When you copy the data, keep every line exactly as written and skip the pictures.
++++++
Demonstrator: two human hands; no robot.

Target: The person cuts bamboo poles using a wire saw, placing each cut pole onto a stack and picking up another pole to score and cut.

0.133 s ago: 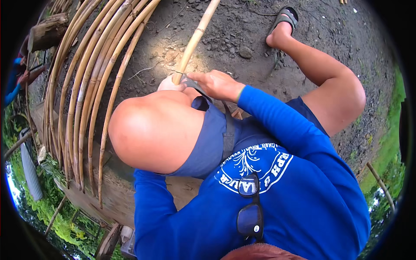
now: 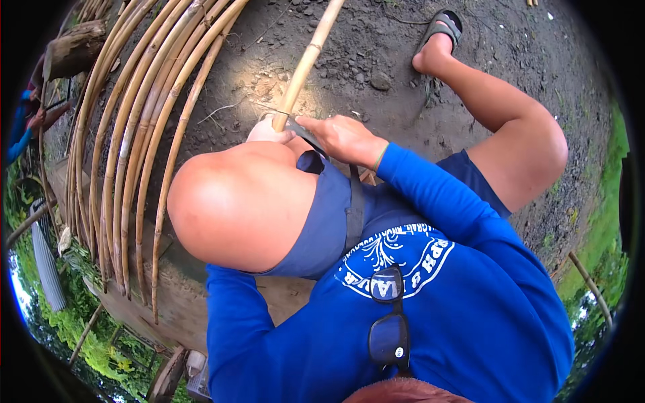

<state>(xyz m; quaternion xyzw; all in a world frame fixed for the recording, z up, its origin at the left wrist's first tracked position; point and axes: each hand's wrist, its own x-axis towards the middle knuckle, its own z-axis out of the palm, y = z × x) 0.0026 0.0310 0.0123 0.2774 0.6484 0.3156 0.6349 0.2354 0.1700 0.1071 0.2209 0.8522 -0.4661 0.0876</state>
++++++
Finished exercise =>
Demonstrator: two human hands; no robot.

Target: The person cuts bamboo poles using a wire saw, placing each cut pole onto a stack and picking up another pole to score and cut.

0.133 s ago: 
now: 

<state>(xyz m; quaternion xyzw; all in a world frame fixed for the recording, z up, its origin at the left wrist's first tracked position; point and axes: each hand's wrist, its own x-axis towards the middle knuckle, its own z-axis out of the palm, y = z × x) 0.0026 0.0310 0.0123 0.2774 0.6484 0.3156 0.6349 0.2354 0.1700 0.1071 0.2209 0.8522 -0.4661 0.0876</state>

With this, there is nothing more to the exercise.